Analisis dari lembaga geologi tersebut bahkan memproyeksikan kemungkinan yang cukup tinggi terjadinya korban jiwa yang signifikan. USGS memperkirakan ada peluang 44 persen bahwa jumlah korban tewas akan melampaui 10.000 orang, dan bahkan peluang 30 persen bahwa angka kematian dapat melebihi 100.000 orang jika dampak kerusakan sangat parah dan upaya penyelamatan terhambat.
Guncangan hebat dari gempa ini dirasakan hingga ke ibu kota, Caracas. Di kota metropolitan tersebut, laporan mengenai runtuhnya beberapa bangunan, terputusnya pasokan bahan bakar, dan teriakan minta tolong dari warga yang terjebak di bawah reruntuhan bangunan sempat terdengar. Situasi yang mencekam ini mendorong Menteri Dalam Negeri Venezuela untuk segera mengeluarkan imbauan kepada masyarakat agar meninggalkan rumah mereka demi keselamatan.
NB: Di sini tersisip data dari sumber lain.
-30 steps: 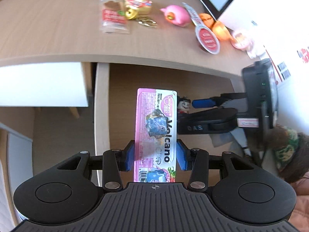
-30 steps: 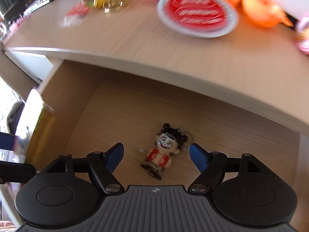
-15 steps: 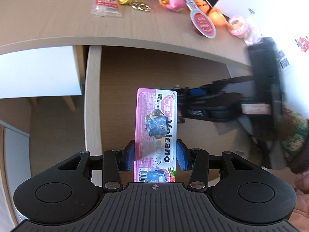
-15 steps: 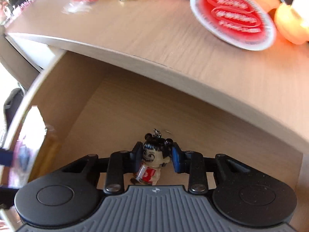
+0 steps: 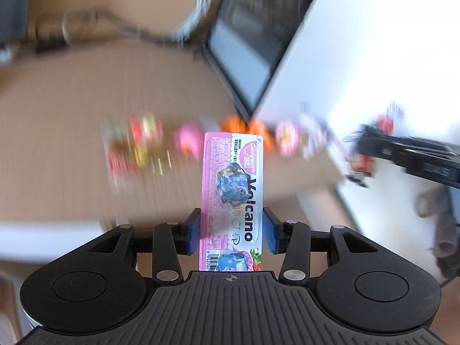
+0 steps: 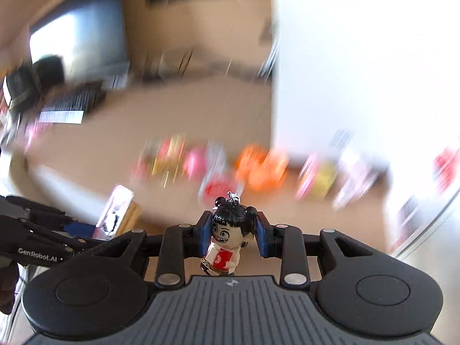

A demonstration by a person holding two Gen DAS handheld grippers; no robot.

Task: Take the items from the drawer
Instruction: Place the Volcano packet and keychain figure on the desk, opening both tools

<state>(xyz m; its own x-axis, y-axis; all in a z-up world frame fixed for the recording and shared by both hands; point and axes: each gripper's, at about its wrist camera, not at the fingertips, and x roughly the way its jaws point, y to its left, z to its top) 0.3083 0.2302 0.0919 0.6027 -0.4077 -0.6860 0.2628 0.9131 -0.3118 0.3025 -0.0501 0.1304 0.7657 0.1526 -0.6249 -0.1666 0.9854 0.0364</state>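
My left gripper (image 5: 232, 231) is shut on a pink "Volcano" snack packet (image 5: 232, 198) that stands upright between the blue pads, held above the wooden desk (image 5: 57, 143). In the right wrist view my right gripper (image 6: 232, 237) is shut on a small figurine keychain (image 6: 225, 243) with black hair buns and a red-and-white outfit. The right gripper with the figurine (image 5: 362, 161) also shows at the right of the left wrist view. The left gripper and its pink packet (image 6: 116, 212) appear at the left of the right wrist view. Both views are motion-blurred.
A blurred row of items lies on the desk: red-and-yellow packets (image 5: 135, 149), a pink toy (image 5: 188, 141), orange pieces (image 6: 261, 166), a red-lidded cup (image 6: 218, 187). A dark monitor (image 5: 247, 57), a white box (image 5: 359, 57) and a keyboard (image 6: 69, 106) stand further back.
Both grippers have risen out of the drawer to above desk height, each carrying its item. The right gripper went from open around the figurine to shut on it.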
Menghadapi skala bencana yang mengkhawatirkan ini, berbagai negara telah menyatakan kesiapan mereka untuk memberikan bantuan darurat kepada Venezuela. Di antara negara-negara yang telah mengutarakan niatnya untuk mengirimkan bantuan adalah Amerika Serikat, China, Spanyol, dan Prancis. Bantuan internasional ini diharapkan dapat mempercepat upaya pemulihan dan penanganan krisis kemanusiaan yang dialami oleh masyarakat Venezuela.
Gempa bumi di Venezuela ini menjadi pengingat akan kerentanan wilayah tersebut terhadap aktivitas seismik. Negara ini terletak di zona geologi yang aktif, yang rentan terhadap pergerakan lempeng tektonik. Frekuensi gempa susulan yang tinggi setelah gempa utama menunjukkan bahwa aktivitas seismik masih berlanjut, menambah kekhawatiran akan potensi kerusakan lebih lanjut dan menghambat upaya penyelamatan.
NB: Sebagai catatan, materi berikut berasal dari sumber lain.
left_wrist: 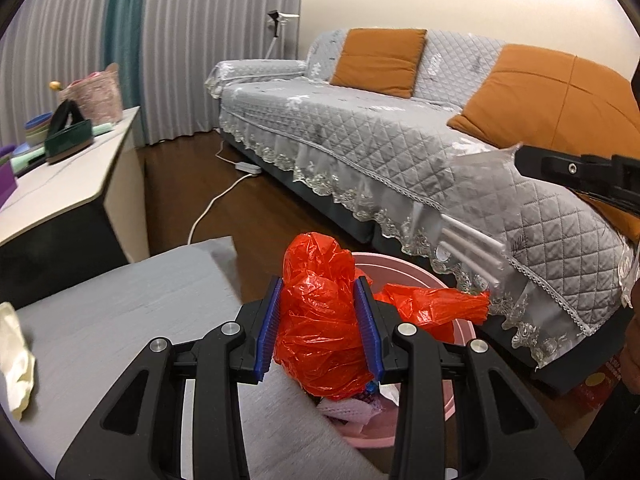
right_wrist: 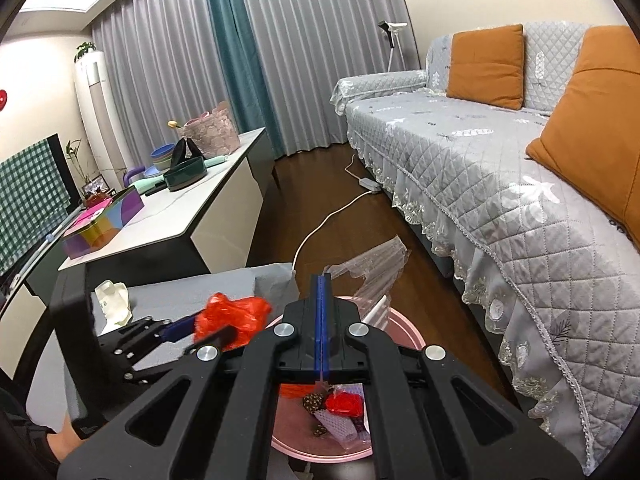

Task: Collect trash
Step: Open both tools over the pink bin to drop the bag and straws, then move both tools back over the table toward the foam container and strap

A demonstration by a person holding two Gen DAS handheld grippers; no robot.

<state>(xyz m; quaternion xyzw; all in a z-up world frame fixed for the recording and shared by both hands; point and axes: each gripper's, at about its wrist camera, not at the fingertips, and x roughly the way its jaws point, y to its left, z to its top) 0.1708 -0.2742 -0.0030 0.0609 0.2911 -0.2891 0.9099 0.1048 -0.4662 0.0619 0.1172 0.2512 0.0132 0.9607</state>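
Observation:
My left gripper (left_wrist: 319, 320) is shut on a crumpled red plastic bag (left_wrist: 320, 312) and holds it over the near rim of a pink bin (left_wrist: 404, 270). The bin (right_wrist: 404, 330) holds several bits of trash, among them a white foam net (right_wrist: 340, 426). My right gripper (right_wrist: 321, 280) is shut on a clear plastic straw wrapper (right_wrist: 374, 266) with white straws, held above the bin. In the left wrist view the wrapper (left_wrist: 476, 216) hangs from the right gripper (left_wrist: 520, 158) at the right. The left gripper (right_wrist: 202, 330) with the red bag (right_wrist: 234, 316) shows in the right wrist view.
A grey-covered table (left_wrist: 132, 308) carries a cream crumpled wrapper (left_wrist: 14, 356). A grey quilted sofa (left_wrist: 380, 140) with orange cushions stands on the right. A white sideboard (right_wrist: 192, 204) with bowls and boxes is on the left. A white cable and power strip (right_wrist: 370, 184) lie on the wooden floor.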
Upaya pencarian dan evakuasi menjadi prioritas utama saat ini. Tim SAR gabungan terus bekerja tanpa lelah untuk menemukan dan menyelamatkan korban yang masih terperangkap. Puing-puing bangunan yang ambruk menjadi tantangan tersendiri bagi para petugas, yang harus berhadapan dengan risiko bahaya runtuhan lebih lanjut serta kondisi medan yang sulit.
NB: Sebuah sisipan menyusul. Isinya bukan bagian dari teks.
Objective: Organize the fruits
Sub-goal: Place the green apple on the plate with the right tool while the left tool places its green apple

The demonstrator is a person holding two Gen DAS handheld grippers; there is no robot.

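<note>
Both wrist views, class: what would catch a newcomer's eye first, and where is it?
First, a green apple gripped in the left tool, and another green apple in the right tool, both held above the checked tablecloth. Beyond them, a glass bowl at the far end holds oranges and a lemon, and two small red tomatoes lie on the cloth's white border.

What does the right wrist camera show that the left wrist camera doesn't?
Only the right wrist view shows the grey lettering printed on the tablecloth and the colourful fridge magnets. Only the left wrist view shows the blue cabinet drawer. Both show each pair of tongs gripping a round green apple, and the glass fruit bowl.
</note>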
Dampak sosial dan ekonomi dari bencana ini diprediksi akan sangat besar. Ribuan orang kehilangan tempat tinggal dan mata pencaharian mereka. Kebutuhan mendesak akan pangan, air bersih, tempat penampungan sementara, serta layanan medis diperkirakan akan terus meningkat dalam beberapa waktu ke depan. Pemerintah Venezuela bersama dengan organisasi kemanusiaan internasional berupaya keras untuk memenuhi kebutuhan tersebut.
Presiden Venezuela, dalam pernyataannya, menekankan pentingnya solidaritas dan kerja sama dari seluruh elemen masyarakat serta komunitas internasional dalam menghadapi cobaan ini. Penanganan pasca-gempa tidak hanya berfokus pada penyelamatan, tetapi juga pada stabilisasi kondisi dan penyediaan bantuan jangka panjang untuk pemulihan. Bantuan dari negara-negara sahabat diharapkan dapat meringankan beban pemerintah dan masyarakat Venezuela dalam menghadapi krisis multidimensi ini.
Peristiwa gempa bumi di Venezuela ini juga menyoroti pentingnya sistem peringatan dini bencana yang efektif dan kesiapsiagaan masyarakat. Pelajaran dari bencana ini diharapkan dapat menjadi bahan evaluasi untuk meningkatkan kapasitas penanganan bencana di masa mendatang, baik di Venezuela maupun di negara-negara lain yang rentan terhadap ancaman serupa. Fokus saat ini tetap pada upaya kemanusiaan untuk menyelamatkan nyawa dan memberikan dukungan kepada para penyintas.